**TRY IT**
Search the records for the word "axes" and pick out every line that has it.

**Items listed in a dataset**

╔══

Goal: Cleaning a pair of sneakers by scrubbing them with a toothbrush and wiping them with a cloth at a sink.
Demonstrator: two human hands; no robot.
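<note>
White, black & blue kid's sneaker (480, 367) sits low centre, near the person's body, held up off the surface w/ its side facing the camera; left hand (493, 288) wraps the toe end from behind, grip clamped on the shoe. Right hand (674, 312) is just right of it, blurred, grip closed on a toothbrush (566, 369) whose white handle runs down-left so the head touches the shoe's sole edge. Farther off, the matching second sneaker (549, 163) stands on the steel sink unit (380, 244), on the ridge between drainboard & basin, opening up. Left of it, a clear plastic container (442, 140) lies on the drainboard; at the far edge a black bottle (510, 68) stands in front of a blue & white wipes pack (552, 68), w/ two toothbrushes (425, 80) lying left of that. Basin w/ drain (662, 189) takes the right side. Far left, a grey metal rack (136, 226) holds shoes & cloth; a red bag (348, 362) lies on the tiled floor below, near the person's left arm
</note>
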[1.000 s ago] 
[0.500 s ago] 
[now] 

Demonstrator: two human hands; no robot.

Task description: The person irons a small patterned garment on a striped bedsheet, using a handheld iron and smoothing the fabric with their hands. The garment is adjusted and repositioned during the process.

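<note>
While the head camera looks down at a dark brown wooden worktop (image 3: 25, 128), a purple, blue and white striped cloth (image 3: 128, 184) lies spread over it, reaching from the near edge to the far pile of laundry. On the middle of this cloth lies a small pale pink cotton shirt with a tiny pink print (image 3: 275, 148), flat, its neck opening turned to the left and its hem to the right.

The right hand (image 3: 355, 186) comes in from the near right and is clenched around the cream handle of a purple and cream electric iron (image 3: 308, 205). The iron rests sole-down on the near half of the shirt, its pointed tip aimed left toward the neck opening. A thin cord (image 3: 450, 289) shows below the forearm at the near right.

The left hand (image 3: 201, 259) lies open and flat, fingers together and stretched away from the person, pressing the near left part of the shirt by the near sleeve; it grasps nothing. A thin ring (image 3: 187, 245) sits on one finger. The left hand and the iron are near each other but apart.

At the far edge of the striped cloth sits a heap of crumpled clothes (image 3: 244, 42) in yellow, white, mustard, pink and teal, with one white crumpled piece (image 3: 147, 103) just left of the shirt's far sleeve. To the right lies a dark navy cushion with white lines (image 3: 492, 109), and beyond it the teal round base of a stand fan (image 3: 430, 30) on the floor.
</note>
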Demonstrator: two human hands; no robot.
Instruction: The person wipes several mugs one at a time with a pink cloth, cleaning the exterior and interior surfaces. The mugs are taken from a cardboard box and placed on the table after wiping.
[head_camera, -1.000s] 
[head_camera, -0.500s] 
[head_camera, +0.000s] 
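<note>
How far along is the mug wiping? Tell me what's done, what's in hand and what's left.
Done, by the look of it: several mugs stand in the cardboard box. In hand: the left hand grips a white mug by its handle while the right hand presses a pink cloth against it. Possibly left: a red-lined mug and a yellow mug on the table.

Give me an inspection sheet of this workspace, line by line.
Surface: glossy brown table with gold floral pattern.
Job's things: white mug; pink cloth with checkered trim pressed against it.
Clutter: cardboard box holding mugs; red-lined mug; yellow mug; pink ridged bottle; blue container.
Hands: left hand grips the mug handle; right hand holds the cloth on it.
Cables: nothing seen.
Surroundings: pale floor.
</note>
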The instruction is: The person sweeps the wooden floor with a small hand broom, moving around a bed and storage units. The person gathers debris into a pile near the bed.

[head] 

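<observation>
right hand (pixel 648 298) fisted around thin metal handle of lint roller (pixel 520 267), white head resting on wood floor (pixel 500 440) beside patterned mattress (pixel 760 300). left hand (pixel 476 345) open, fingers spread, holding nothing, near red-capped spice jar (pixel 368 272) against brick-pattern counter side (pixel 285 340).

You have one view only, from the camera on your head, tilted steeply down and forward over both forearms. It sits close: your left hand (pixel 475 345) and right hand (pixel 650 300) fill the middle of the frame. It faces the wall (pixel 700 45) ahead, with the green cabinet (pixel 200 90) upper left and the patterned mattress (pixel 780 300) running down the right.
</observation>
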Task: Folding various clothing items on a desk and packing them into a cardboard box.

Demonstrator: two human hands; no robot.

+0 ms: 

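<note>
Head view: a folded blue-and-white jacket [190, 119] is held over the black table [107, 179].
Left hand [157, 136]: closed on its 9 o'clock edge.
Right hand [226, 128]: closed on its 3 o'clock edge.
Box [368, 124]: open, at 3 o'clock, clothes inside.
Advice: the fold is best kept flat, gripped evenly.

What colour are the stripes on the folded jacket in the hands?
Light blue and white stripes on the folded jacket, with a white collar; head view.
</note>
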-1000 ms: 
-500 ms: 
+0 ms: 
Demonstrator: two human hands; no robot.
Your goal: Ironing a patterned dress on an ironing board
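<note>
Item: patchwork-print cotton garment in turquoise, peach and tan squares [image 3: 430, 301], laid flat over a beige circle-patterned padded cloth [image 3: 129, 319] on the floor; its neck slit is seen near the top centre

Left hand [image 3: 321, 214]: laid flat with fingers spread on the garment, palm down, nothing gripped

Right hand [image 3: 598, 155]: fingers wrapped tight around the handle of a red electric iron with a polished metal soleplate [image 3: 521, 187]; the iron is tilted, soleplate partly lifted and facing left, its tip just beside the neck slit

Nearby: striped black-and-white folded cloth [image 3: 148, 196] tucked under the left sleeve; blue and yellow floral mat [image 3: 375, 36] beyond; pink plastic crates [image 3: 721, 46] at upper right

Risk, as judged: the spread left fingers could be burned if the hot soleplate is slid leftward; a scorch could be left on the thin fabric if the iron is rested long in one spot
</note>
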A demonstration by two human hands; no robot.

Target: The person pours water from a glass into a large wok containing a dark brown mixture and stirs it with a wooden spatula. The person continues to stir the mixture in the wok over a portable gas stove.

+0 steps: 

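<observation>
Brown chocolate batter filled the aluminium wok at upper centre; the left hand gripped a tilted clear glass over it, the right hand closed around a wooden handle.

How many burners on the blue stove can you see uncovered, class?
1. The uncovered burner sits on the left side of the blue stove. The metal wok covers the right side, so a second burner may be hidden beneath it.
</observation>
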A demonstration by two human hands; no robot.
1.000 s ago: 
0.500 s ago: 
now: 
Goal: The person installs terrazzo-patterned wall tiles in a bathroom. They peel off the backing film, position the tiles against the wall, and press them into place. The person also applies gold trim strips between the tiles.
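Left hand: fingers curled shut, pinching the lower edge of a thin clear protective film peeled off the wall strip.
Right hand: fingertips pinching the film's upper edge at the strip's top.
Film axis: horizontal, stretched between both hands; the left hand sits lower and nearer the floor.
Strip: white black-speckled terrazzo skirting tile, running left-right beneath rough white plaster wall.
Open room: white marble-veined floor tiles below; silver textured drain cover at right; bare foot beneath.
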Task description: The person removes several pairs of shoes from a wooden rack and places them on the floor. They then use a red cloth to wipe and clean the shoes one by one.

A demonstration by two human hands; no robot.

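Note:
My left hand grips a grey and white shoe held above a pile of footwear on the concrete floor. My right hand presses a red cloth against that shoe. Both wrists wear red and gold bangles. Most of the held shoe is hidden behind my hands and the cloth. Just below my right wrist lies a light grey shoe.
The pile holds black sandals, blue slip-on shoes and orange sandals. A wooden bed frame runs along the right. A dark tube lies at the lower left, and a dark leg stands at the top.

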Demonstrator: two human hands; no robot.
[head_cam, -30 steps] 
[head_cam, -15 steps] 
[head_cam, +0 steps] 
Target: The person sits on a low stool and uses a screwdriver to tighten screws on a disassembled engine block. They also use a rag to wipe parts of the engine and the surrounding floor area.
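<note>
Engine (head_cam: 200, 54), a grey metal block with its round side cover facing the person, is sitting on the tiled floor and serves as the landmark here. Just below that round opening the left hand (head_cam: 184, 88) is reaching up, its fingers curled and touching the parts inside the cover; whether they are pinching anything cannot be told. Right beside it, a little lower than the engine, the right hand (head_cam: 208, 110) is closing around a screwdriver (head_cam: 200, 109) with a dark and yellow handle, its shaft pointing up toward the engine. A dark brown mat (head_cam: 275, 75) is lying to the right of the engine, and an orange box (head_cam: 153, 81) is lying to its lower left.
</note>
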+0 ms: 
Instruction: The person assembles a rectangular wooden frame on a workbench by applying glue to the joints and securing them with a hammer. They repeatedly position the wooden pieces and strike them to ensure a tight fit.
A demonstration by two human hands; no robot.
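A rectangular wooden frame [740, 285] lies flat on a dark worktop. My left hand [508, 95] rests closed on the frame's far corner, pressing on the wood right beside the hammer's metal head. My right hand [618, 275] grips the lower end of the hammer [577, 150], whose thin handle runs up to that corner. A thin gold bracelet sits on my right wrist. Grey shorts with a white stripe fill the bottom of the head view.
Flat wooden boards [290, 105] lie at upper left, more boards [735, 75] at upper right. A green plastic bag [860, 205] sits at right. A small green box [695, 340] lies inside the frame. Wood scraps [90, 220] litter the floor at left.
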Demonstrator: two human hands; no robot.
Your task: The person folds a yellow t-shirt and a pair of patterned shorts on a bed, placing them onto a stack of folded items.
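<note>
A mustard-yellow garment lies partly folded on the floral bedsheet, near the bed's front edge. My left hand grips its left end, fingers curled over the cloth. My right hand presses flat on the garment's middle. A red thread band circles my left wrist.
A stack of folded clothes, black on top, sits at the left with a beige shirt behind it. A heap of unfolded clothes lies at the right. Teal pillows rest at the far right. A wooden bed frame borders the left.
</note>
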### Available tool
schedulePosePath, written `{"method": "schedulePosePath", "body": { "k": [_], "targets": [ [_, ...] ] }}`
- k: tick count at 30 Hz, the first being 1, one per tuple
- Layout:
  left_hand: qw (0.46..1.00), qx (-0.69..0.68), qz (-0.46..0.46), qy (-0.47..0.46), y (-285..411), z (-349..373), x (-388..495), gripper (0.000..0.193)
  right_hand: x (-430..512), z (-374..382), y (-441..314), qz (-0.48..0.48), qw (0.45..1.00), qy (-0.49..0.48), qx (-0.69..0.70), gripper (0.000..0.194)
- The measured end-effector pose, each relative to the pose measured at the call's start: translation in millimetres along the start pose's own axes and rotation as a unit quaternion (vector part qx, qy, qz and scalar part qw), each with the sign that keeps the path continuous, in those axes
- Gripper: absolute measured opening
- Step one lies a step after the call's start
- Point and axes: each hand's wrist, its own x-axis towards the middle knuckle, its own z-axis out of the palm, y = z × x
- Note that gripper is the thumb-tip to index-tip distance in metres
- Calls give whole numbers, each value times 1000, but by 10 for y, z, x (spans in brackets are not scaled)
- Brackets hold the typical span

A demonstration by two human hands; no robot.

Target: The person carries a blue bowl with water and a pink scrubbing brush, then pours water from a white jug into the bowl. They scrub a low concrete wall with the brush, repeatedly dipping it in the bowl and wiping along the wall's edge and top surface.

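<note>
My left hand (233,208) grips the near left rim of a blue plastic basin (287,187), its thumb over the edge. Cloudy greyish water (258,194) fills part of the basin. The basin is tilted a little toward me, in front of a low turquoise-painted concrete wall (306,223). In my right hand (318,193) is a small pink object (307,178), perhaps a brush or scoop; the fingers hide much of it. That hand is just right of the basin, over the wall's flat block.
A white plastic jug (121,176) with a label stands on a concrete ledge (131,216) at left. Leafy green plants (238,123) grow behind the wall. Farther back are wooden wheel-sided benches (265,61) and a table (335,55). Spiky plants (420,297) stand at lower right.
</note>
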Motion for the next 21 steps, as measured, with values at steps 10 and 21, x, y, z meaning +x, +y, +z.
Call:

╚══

**ANSWER**
- The measured end-effector pose, each relative to the pose measured at the call's start: translation in millimetres along the start pose's own axes and rotation as a unit quaternion (vector part qx, qy, qz and scalar part qw), each with the sign that keeps the path continuous, in those axes
- Point and axes: each hand's wrist, its own x-axis towards the middle knuckle, its own z-axis out of the palm, y = z × x

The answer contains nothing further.